* _Exercise brief_: Of the lines listed below, return exactly those that run from the line containing "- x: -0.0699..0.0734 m" through the line containing "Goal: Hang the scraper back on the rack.", both included.
Top of Data to process
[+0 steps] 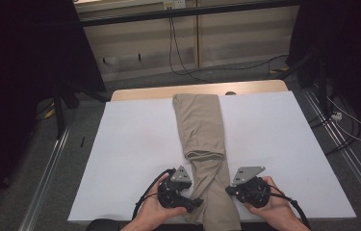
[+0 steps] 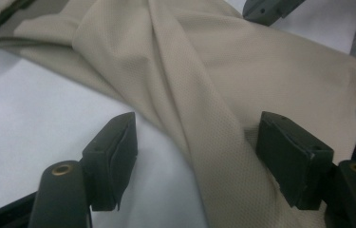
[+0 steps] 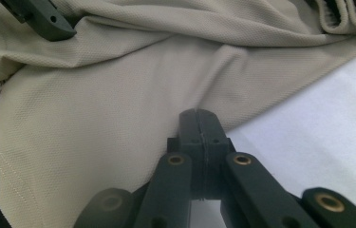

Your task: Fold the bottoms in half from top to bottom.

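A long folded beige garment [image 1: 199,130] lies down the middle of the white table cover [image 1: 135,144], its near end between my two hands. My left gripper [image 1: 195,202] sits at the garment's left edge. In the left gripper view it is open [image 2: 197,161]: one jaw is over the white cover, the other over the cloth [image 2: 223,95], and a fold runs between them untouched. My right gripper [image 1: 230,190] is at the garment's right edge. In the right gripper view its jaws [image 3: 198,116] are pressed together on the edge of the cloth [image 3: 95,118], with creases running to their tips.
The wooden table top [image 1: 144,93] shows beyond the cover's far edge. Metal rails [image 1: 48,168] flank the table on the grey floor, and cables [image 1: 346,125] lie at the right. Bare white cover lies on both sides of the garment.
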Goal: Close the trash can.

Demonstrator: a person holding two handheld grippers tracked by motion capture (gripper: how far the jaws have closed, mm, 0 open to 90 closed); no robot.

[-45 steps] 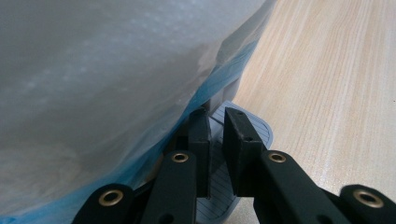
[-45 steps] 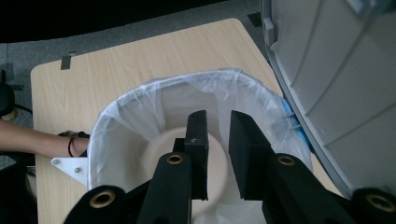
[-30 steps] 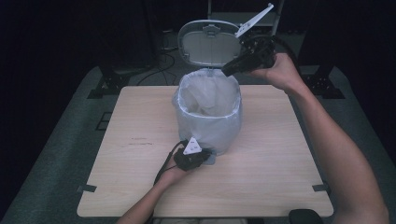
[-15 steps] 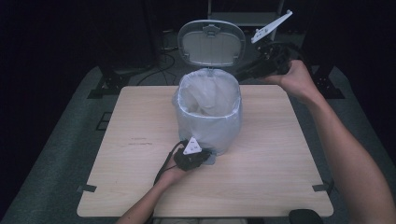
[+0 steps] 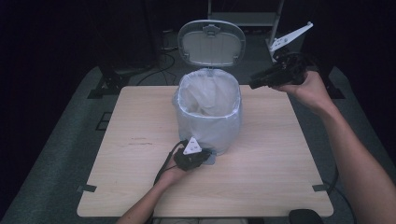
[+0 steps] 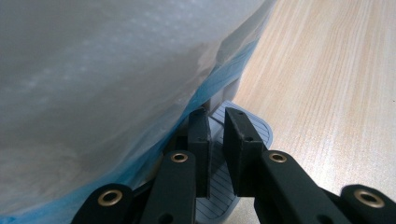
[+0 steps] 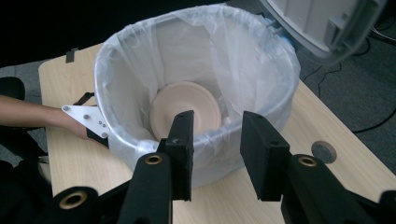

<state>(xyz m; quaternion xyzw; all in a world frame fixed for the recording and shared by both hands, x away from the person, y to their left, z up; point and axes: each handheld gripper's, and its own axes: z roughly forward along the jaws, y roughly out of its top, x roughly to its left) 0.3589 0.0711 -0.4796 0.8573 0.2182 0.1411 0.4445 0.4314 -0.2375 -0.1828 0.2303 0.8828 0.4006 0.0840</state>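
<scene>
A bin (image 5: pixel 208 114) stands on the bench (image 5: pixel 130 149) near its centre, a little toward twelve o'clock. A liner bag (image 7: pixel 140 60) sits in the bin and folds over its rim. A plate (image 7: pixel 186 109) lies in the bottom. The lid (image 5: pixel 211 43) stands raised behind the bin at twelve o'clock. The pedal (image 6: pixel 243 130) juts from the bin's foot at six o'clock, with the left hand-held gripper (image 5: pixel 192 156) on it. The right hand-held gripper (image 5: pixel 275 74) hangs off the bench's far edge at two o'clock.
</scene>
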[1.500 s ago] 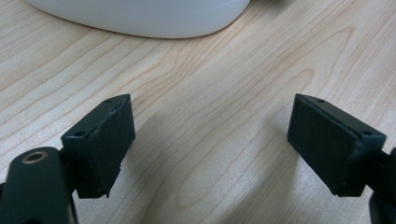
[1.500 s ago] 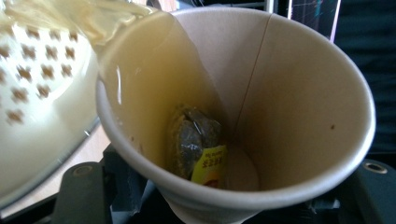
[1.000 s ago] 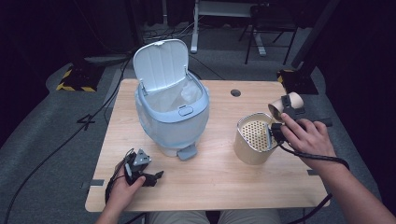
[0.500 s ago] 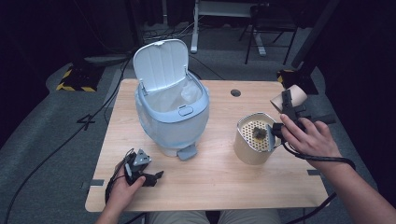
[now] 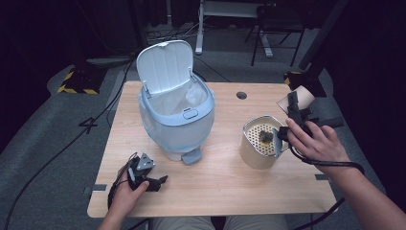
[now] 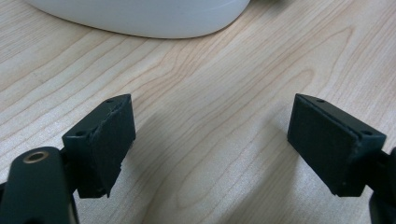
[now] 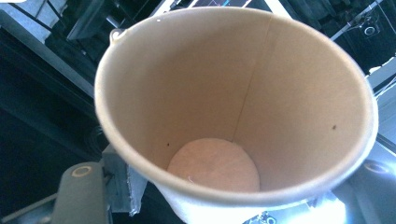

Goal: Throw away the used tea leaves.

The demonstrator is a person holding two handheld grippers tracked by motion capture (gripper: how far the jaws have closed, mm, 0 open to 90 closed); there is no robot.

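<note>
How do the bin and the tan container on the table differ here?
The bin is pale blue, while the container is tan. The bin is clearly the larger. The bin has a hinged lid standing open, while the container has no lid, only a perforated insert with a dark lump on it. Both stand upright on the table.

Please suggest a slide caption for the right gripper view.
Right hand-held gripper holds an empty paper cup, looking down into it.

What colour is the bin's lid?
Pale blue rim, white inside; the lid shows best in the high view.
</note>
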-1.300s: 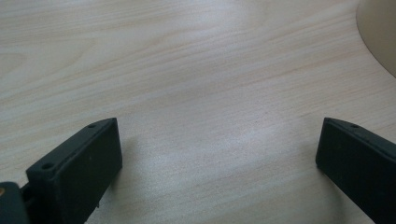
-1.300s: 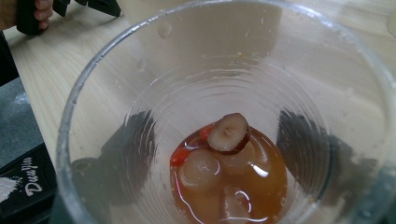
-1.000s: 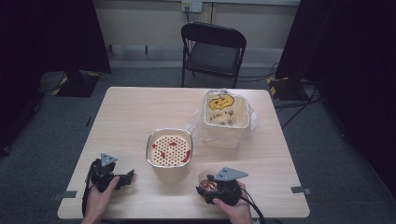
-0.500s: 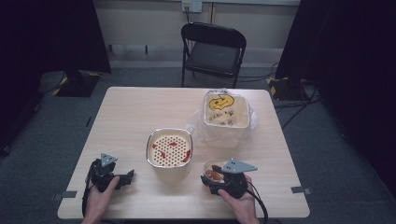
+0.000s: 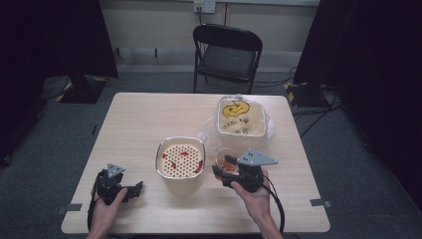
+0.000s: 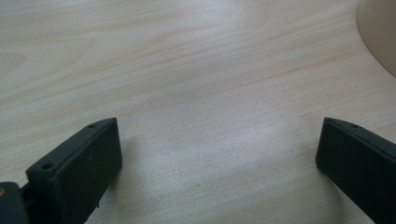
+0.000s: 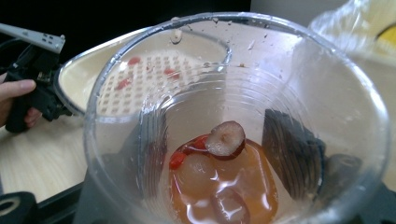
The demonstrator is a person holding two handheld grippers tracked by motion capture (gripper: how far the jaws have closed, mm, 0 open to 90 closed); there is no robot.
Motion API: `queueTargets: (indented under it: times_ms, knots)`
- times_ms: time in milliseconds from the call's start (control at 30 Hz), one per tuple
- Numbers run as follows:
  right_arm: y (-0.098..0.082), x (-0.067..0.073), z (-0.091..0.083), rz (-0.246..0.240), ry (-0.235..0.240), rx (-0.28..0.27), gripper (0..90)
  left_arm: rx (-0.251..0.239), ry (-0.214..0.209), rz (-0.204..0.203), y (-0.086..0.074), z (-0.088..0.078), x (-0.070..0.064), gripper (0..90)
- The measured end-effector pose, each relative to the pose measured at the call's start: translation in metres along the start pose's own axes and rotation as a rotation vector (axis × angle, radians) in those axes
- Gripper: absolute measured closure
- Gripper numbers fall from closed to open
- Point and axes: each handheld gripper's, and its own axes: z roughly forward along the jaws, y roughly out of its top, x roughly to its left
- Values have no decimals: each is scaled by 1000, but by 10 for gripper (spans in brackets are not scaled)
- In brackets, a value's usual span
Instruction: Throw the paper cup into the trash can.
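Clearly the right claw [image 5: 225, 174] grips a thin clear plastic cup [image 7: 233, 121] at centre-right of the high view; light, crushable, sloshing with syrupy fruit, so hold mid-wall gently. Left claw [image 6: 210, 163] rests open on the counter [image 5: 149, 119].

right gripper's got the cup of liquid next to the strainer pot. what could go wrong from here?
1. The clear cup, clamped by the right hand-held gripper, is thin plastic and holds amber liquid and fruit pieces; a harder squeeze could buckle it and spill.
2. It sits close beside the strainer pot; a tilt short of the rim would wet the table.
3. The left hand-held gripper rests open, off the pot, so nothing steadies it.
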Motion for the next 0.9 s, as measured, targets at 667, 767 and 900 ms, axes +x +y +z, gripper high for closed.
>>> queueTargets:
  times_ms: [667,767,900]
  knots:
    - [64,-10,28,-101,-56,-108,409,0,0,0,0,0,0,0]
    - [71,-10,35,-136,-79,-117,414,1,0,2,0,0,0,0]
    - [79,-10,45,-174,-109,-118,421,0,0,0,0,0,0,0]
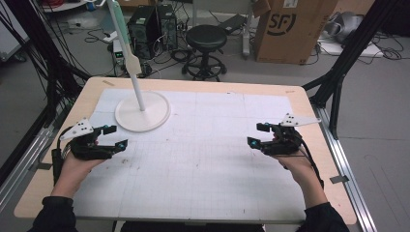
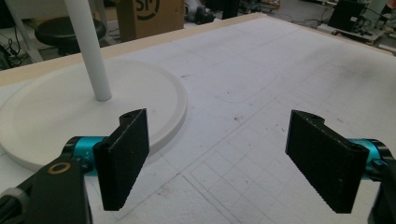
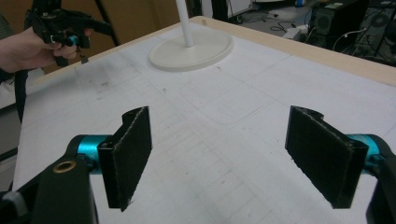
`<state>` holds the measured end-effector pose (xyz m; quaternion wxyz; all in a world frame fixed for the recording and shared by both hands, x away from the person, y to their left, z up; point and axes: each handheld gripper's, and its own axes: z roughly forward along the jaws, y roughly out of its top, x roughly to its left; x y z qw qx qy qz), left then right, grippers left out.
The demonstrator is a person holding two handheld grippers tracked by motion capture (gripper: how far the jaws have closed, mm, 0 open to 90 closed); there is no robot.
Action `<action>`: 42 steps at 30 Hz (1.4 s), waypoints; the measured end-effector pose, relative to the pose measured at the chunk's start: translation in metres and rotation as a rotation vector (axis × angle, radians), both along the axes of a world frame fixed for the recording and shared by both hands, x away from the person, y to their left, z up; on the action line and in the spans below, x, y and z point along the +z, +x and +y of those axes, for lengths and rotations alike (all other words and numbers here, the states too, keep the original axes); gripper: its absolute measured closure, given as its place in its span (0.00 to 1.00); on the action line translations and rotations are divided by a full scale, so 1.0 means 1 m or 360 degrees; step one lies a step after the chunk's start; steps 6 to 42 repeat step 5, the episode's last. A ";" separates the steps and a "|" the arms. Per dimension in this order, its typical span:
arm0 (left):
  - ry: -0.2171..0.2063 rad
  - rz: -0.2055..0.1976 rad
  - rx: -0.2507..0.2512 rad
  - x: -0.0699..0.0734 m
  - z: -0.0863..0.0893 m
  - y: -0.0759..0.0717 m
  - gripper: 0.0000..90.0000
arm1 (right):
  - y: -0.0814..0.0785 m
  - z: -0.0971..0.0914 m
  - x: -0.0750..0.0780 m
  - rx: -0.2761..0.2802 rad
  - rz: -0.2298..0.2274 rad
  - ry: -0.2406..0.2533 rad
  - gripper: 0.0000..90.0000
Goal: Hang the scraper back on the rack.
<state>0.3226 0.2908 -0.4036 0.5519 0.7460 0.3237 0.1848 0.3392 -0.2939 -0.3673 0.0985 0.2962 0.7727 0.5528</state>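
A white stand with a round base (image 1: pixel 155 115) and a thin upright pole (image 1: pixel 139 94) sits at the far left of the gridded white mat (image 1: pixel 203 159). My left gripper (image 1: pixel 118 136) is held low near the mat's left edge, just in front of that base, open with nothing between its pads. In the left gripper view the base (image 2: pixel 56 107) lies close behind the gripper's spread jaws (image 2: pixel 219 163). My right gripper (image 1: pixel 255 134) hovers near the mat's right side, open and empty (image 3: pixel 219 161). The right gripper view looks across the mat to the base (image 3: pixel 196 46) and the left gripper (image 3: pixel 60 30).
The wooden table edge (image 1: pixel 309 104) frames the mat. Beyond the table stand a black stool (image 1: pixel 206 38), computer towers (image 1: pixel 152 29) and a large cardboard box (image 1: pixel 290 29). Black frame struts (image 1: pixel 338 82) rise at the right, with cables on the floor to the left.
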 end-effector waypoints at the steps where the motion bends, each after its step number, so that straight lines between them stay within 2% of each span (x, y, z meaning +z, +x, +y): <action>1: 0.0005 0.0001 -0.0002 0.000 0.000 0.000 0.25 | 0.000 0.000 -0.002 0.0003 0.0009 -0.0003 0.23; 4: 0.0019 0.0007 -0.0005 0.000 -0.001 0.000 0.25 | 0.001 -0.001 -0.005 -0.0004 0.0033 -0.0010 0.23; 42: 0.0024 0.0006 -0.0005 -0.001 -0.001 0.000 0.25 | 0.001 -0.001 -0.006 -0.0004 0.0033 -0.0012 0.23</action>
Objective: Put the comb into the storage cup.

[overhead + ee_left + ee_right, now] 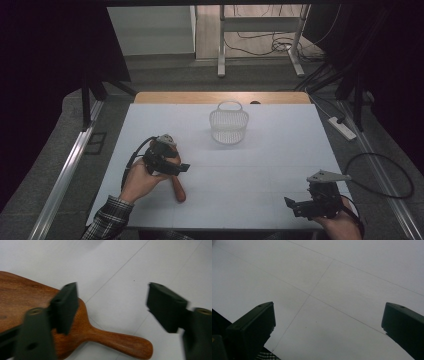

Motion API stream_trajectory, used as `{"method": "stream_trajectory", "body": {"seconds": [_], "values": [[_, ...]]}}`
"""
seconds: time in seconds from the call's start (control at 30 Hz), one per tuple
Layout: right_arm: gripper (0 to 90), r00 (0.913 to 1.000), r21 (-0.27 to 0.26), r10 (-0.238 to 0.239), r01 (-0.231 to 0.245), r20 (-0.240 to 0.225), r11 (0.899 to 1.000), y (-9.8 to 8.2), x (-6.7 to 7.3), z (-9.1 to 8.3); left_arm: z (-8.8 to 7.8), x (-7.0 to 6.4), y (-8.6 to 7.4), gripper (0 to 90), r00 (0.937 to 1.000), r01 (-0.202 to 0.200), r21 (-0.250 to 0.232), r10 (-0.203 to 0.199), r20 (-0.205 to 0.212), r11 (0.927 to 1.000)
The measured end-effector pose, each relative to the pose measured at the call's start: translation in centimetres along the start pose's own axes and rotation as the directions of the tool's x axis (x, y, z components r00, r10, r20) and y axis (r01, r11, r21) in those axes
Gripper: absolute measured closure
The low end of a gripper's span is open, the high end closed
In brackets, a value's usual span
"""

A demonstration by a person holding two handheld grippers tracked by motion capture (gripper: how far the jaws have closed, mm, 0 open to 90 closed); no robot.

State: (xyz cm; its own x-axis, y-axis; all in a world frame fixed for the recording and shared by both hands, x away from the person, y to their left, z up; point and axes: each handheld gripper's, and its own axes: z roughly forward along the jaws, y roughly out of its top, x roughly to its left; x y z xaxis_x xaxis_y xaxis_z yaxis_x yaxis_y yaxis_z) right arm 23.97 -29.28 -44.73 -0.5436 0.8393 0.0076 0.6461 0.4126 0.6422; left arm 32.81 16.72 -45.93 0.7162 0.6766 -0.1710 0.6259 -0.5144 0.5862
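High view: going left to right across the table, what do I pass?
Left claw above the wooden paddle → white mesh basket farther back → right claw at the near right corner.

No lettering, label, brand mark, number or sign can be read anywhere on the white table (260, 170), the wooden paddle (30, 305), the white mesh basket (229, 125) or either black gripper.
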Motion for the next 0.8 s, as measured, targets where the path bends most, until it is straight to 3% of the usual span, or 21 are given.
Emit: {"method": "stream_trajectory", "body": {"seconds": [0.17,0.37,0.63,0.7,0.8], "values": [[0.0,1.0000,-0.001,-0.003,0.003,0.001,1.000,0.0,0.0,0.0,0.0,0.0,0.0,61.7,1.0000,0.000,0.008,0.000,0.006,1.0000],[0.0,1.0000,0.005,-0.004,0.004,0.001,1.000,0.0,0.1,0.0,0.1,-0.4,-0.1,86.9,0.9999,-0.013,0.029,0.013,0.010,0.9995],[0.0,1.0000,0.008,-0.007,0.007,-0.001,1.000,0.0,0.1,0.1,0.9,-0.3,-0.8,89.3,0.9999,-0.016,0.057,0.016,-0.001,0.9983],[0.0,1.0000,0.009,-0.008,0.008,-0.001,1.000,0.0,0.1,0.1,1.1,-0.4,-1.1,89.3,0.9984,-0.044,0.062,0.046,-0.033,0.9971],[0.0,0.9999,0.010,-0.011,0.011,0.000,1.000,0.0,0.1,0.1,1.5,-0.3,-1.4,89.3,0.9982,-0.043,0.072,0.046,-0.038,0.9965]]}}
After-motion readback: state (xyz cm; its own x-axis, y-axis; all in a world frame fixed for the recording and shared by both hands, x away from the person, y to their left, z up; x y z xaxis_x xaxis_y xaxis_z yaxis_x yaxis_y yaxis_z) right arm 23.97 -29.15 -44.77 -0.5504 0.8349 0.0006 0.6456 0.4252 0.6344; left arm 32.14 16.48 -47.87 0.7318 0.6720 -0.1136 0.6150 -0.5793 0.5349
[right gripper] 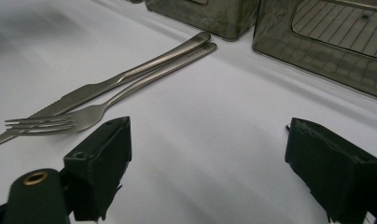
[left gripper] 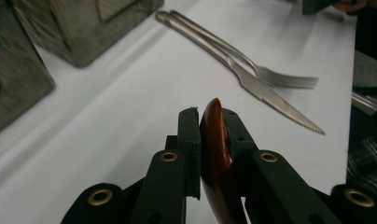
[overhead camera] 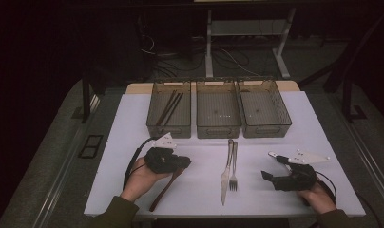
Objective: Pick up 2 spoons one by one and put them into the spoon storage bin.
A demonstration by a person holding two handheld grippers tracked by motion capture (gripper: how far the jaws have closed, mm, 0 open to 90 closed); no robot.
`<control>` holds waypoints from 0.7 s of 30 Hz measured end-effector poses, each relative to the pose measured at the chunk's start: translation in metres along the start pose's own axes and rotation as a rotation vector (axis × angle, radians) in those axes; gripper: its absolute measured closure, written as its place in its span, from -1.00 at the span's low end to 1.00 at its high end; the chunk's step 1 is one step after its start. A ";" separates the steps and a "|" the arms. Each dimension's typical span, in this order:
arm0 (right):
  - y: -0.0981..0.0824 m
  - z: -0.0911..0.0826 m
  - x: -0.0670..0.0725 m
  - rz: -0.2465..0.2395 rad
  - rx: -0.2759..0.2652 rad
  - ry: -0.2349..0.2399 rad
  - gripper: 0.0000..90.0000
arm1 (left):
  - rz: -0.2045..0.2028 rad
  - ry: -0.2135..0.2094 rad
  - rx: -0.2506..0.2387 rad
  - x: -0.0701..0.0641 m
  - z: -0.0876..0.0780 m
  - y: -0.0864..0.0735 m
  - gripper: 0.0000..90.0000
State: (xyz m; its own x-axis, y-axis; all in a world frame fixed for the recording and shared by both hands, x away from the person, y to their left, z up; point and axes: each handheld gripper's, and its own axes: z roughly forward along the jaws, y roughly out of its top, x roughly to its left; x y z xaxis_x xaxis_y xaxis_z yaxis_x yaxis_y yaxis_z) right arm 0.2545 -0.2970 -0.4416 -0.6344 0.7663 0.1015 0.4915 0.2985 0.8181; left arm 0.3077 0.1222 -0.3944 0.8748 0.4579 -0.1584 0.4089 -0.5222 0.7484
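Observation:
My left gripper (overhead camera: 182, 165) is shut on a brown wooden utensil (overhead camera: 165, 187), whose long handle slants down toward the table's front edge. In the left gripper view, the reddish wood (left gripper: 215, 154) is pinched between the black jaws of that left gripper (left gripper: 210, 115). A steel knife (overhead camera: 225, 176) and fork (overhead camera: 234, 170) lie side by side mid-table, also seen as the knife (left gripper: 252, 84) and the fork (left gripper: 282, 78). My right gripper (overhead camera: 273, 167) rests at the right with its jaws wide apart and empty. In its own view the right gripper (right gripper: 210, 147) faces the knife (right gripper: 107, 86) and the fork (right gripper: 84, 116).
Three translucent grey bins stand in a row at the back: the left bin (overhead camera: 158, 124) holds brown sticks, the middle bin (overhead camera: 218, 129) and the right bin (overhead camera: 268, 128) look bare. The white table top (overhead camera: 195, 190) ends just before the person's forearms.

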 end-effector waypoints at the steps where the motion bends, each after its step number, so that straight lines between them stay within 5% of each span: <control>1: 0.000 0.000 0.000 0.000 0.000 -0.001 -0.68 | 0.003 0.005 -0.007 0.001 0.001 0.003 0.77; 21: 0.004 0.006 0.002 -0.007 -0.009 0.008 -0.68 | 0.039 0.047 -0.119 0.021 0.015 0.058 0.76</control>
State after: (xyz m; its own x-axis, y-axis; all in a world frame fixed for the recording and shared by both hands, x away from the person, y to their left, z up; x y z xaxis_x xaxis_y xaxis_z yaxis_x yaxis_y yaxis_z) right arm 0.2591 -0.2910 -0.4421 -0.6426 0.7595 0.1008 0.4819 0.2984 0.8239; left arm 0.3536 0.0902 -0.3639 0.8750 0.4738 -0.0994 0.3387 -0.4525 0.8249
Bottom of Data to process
* _Result_:
  - x: -0.0699..0.0734 m
  - z: -0.0863..0.0893 m
  - y: -0.0759..0.0717 m
  - gripper: 0.0000..90.0000
arm1 (right):
  - y: -0.0814..0.0785 m
  - z: -0.0971..0.0914 m
  - x: -0.0750..0.0780 m
  - rx: -0.2761..0.2802 rad
  - rz: -0.2298..0.2274 rad
  - ry: -0.2406..0.2533 rad
  - gripper: 0.0000..90.0000
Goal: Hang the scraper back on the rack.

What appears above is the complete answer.